According to the research, the malware can alter the source code’s defined logic, allowing a range of first-party and supply-chain risks. The issue lies in Unicode, a digital text encoding standard that enables computers to exchange information no matter which language is used.
Currently, Unicode defines over 143,000 characters in 154 different languages scripts and many non-script character sets like emojis.
About Trojan Source Attacks
This technique exploits the text-encoding standards’ subtleties, including Unicode, so as to produce a different source code, the tokens of which are logically encoded in a completely different order from the original one. This can create vulnerabilities that human code reviewers cannot perceive directly.
- C, C++
“The fact that the Trojan Source vulnerability affects almost all computer languages makes it a rare opportunity for a system-wide and ecologically valid cross-platform and cross-vendor comparison of responses,” the paper [PDF] read.
For your information, compiler programs are responsible for interpreting high-level human-readable source code into their lower-level representations that the OS can execute.

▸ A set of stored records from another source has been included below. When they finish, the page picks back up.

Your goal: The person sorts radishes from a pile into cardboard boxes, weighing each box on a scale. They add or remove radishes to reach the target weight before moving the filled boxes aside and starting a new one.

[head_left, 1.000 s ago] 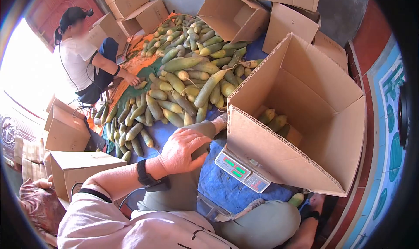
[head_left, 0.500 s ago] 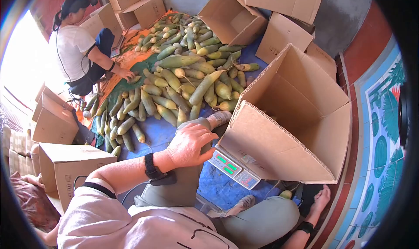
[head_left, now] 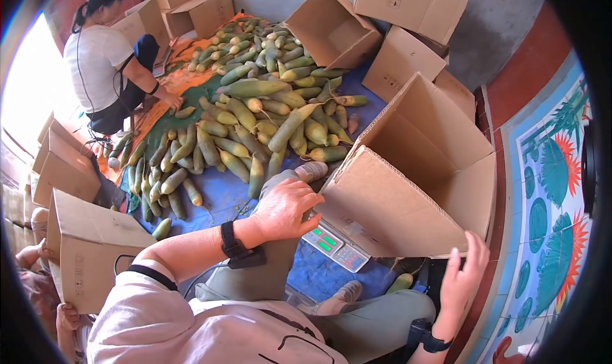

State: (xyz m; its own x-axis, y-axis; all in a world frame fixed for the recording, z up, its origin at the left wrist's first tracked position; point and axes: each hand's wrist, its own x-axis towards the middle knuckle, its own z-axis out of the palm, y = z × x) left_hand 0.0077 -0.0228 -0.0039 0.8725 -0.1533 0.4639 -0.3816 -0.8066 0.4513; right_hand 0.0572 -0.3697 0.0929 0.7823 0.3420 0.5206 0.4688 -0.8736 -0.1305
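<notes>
The person's left hand (head_left: 285,212) lies over the left knee (head_left: 279,184), its thumb standing apart from its fingers, near the left edge of the open box (head_left: 395,201). The right hand (head_left: 466,271) is raised at the box's near right corner with its fingers spread; whether it touches the cardboard cannot be told. The two hands are well apart.

The box sits tilted in view on the scale (head_left: 335,247), whose lit green display and keypad show in front of it; the bottom of its inside is hidden. The radishes (head_left: 245,115) lie heaped beyond the left hand on blue (head_left: 223,189), green (head_left: 207,91) and orange (head_left: 177,59) sheets, and one loose radish (head_left: 400,283) lies beside the right leg.

At the far left a co-worker (head_left: 102,64) sits low, one hand (head_left: 171,100) near a radish. At the lower left another person's hands (head_left: 67,317) are at a carton (head_left: 105,252). More cartons (head_left: 335,29) stand behind the heap
</notes>
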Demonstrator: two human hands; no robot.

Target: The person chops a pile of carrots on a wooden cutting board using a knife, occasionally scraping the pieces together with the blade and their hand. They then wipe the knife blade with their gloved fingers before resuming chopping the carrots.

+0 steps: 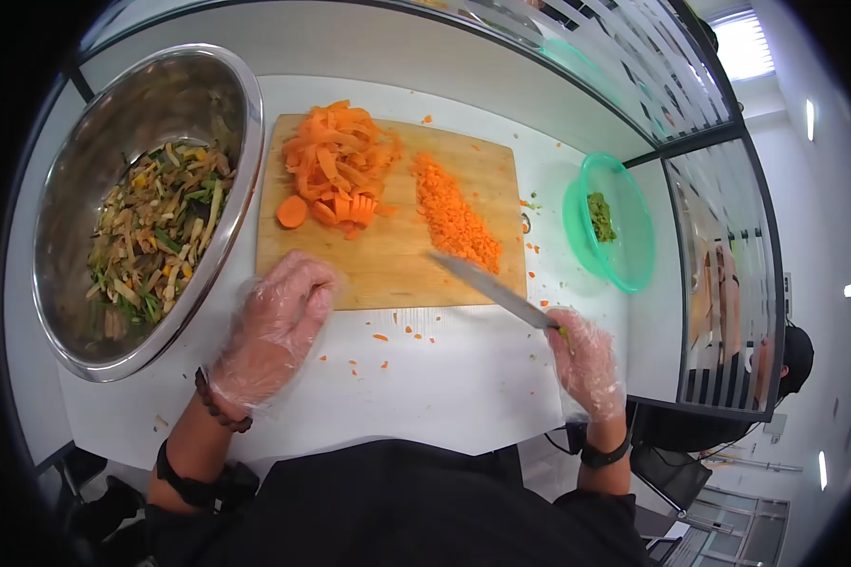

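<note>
At lower right, the right hand (588, 367) grips the handle of the knife (501, 291), its blade slanting over the cutting board (378, 274) beside the minced carrot (454, 213), right of centre. At lower left, the left hand (279, 317) has curled fingers — whether they hold anything, I cannot tell. Good chopping wants short, level strokes (fingertips tucked back).

Cutting board (378, 248) between metal bowl (239, 180) at left and plastic basket (639, 222) at right (chopped carrot (456, 213) on the board).
</note>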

These include object code, assembly language, and machine code.
How is Unicode Algorithm Exploited?
The core issue lies in the Bidi (bidirectional) algorithm of Unicode. This algorithm encourages support for left-to-right and right-to-left languages, such as English and Arabic, respectively. Moreover, it also features Bidi overrides to enable writing of left-to-right words within a right-to-left sentence or vice versa. Hence, it forces the left-to-right text to be used as right-to-left.
But while the compiler’s output is required to implement the source code correctly, any alterations generated by injecting Unicode Bidi override characters into strings and comments can yield a syntactically valid source code where the characters’ display order present a different logic from the actual one.
The Attack details
The source code files’ encoding is exploited to create targeted vulnerabilities instead of introducing logical bugs independently. This allows visual reordering of tokens in the source code. When rendered acceptably, the compiler is tricked into processing the code in a novel way, thus modifying the program flow. For instance, it can make a comment appear as a code.
Therefore, if Program A is anagrammed into Program B, the change in code logic would be subtle enough to remain undetected in further testing as an adversary can introduce targeted vulnerabilities, and these would remain hidden.
“You can use them in source code that appears innocuous to a human reviewer [that] can actually do something nasty. That’s bad news for projects like Linux and Webkit that accept contributions from random people, subject them to manual review, then incorporate them into critical code. This vulnerability is, as far as I know, the first one to affect almost everything,” wrote Ross Anderson.
Impact on The Supply Chain
These encodings can impact the supply chain because when invisible software vulnerabilities are injected into open-source software, it will eventually affect all users. Furthermore, researchers warned that Trojan Source attacks’ impact could be severer if an attacker uses homoglyphs to redefine pre-existing functions within an upstream package, thus, invoking them from a victim program.
“As powerful supply-chain attacks can be launched easily using these techniques, it is essential for organizations that participate in a software supply chain to implement defenses,” researchers warned.